[[ Information supplied, beginning ]]

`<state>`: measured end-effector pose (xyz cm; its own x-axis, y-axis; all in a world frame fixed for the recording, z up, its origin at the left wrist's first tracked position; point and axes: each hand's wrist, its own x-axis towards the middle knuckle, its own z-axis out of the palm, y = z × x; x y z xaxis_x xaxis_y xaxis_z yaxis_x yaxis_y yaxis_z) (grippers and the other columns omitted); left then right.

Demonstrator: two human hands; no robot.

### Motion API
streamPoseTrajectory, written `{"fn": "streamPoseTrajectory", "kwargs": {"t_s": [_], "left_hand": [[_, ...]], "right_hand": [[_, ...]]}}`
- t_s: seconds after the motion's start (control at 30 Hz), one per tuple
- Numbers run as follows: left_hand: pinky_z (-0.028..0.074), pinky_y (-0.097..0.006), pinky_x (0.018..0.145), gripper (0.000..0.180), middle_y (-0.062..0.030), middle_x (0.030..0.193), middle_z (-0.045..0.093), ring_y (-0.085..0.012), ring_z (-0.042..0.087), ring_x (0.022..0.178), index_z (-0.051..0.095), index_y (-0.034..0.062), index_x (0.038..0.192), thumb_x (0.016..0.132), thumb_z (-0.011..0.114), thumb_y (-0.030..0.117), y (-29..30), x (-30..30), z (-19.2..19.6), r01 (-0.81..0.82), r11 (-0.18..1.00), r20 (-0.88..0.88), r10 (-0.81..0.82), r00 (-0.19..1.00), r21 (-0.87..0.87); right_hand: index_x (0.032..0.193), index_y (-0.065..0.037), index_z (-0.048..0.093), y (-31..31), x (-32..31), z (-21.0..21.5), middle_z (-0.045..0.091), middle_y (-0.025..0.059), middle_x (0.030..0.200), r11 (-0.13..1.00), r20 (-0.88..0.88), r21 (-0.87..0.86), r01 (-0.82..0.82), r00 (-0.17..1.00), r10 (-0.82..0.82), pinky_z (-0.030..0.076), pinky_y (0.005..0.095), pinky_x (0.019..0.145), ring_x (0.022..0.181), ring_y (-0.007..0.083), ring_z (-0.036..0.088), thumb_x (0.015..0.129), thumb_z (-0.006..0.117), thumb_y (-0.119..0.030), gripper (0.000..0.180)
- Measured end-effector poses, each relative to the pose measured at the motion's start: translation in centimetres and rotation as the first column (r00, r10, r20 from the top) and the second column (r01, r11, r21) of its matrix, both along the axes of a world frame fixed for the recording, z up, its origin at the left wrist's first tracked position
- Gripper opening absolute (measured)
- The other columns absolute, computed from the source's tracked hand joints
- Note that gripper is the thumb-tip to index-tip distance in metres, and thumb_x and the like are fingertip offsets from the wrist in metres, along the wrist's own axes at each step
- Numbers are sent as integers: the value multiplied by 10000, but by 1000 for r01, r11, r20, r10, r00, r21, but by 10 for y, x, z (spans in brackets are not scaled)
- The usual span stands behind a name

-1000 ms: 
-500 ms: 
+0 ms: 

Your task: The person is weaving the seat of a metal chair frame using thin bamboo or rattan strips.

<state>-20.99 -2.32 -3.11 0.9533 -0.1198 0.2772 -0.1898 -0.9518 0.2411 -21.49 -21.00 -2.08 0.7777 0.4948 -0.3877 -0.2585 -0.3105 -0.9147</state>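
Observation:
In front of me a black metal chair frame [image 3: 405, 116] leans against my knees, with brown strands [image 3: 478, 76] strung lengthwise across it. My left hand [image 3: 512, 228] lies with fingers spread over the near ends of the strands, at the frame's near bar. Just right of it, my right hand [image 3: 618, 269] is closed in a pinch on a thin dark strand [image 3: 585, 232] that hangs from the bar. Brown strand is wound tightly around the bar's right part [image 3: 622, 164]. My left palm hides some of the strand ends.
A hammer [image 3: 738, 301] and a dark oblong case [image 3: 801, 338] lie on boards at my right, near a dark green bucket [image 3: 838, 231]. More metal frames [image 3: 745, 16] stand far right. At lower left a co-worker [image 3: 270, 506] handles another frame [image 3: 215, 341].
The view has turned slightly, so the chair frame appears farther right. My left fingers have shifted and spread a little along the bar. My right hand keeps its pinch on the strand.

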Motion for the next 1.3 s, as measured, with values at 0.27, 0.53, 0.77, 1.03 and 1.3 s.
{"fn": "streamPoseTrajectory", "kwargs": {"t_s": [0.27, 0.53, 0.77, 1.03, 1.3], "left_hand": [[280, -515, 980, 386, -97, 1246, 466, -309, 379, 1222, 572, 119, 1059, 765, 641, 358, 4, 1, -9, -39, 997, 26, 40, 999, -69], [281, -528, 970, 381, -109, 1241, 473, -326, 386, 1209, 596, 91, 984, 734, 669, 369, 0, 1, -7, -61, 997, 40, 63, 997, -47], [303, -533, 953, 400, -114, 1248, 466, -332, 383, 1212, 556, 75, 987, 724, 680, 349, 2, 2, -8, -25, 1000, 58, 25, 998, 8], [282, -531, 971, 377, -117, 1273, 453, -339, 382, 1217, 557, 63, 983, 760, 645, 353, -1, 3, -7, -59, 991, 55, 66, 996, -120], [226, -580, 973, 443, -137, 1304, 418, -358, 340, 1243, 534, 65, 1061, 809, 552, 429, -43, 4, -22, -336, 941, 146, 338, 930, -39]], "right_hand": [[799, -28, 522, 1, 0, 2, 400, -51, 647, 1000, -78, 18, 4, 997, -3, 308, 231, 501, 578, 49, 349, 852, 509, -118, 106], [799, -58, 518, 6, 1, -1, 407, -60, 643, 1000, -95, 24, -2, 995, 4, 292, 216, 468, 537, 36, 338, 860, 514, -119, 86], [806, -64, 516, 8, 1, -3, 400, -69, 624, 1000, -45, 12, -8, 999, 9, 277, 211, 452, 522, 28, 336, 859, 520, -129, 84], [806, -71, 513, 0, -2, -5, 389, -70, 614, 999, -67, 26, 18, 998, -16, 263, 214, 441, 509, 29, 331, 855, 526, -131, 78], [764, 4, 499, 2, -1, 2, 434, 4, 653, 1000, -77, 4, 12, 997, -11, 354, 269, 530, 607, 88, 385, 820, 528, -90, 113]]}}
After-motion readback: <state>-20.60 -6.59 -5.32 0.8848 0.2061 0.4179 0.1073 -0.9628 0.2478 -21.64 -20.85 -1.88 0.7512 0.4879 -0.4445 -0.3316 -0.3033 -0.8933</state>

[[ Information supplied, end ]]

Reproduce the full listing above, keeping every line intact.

§ **Exercise answer**:
`<state>`: measured end-effector pose (xyz cm; its own x-axis, y-axis; all in a world frame fixed for the recording, z up, its origin at the left wrist's first tracked position; point and axes: each hand's wrist, its own x-axis towards the middle knuckle, its own z-axis out of the palm, y = z × x; x y z xaxis_x xaxis_y xaxis_z yaxis_x yaxis_y yaxis_z) (grippers and the other columns omitted); left then right.

Demonstrator: two human hands; no robot.

### Motion API
streamPoseTrajectory, written `{"fn": "streamPoseTrajectory", "kwargs": {"t_s": [_], "left_hand": [[_, ...]], "right_hand": [[_, ...]]}}`
- t_s: seconds after the motion's start (control at 30 Hz), one per tuple
- Numbers run as follows: left_hand: pinky_z (-0.028..0.074), pinky_y (-0.097..0.006), pinky_x (0.018..0.145), gripper (0.000..0.180), middle_y (-0.062..0.030), middle_x (0.030..0.193), middle_z (-0.045..0.093), ring_y (-0.085..0.012), ring_z (-0.042..0.087), ring_x (0.022..0.178), index_z (-0.051..0.095), index_y (-0.034..0.062), index_x (0.038..0.192), thumb_x (0.016..0.132), thumb_z (-0.011..0.114), thumb_y (-0.030..0.117), y (-29..30), x (-30..30), z (-19.2..19.6), r01 (-0.81..0.82), r11 (-0.18..1.00), r20 (-0.88..0.88), r10 (-0.81..0.82), r00 (-0.19..1.00), r21 (-0.87..0.87); right_hand: index_x (0.032..0.193), index_y (-0.065..0.037), index_z (-0.048..0.093), y (-31..31), x (-32..31), z (-21.0..21.5), middle_z (-0.045..0.091), middle_y (-0.025..0.059), middle_x (0.030..0.200), r11 (-0.13..1.00), r20 (-0.88..0.88), r21 (-0.87..0.86), r01 (-0.82..0.82), r00 (-0.17..1.00), r10 (-0.82..0.82), pinky_z (-0.030..0.076), pinky_y (0.005..0.095), pinky_x (0.019..0.145), ring_x (0.022..0.181), ring_y (-0.007..0.083), ring_z (-0.036..0.088), thumb_x (0.015..0.129), thumb_z (-0.006..0.117), thumb_y (-0.119..0.030), gripper (0.000..0.180)
- Measured end-effector poses, each relative to the pose measured at the motion's start: translation in centimetres and rotation as the first column (r00, r10, r20 from the top) and the second column (r01, r11, r21) of its matrix, both along the axes of a world frame fixed for the recording, z up, its origin at the left wrist's first tracked position
- Gripper opening absolute (measured)
- The other columns absolute, computed from the source's tracked hand joints
- Note that gripper is the thumb-tip to index-tip distance in metres, and thumb_x and the like are fingertip offsets from the wrist in metres, along the wrist's own axes at each step
- Numbers are sent as integers: the value multiplied by 10000, but by 1000 for r01, r11, r20, r10, r00, r21, but by 10 for y, x, z (spans in brackets are not scaled)
- The usual span stands behind a name

-1000 ms: 
-500 ms: 
+0 ms: 

Your task: The person is weaving the seat of a metal chair frame using thin bamboo or rattan strips.

<state>-20.99 -2.32 -3.11 0.9533 -0.1198 0.2772 -0.1898 -0.9518 0.2411 -21.49 -21.00 -2.08 0.7777 0.4948 -0.3877 -0.2585 -0.3105 -0.9147</state>
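Observation:
In front of me a black metal chair frame [image 3: 405, 116] leans against my knees, with brown strands [image 3: 478, 76] strung lengthwise across it. My left hand [image 3: 512, 228] lies with fingers spread over the near ends of the strands, at the frame's near bar. Just right of it, my right hand [image 3: 618, 269] is closed in a pinch on a thin dark strand [image 3: 585, 232] that hangs from the bar. Brown strand is wound tightly around the bar's right part [image 3: 622, 164]. My left palm hides some of the strand ends.
A hammer [image 3: 738, 301] and a dark oblong case [image 3: 801, 338] lie on boards at my right, near a dark green bucket [image 3: 838, 231]. More metal frames [image 3: 745, 16] stand far right. At lower left a co-worker [image 3: 270, 506] handles another frame [image 3: 215, 341].
The view has turned slightly, so the chair frame appears farther right. My left fingers have shifted and spread a little along the bar. My right hand keeps its pinch on the strand.
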
Motion for the next 1.3 s, as measured, with values at 0.27, 0.53, 0.77, 1.03 and 1.3 s.
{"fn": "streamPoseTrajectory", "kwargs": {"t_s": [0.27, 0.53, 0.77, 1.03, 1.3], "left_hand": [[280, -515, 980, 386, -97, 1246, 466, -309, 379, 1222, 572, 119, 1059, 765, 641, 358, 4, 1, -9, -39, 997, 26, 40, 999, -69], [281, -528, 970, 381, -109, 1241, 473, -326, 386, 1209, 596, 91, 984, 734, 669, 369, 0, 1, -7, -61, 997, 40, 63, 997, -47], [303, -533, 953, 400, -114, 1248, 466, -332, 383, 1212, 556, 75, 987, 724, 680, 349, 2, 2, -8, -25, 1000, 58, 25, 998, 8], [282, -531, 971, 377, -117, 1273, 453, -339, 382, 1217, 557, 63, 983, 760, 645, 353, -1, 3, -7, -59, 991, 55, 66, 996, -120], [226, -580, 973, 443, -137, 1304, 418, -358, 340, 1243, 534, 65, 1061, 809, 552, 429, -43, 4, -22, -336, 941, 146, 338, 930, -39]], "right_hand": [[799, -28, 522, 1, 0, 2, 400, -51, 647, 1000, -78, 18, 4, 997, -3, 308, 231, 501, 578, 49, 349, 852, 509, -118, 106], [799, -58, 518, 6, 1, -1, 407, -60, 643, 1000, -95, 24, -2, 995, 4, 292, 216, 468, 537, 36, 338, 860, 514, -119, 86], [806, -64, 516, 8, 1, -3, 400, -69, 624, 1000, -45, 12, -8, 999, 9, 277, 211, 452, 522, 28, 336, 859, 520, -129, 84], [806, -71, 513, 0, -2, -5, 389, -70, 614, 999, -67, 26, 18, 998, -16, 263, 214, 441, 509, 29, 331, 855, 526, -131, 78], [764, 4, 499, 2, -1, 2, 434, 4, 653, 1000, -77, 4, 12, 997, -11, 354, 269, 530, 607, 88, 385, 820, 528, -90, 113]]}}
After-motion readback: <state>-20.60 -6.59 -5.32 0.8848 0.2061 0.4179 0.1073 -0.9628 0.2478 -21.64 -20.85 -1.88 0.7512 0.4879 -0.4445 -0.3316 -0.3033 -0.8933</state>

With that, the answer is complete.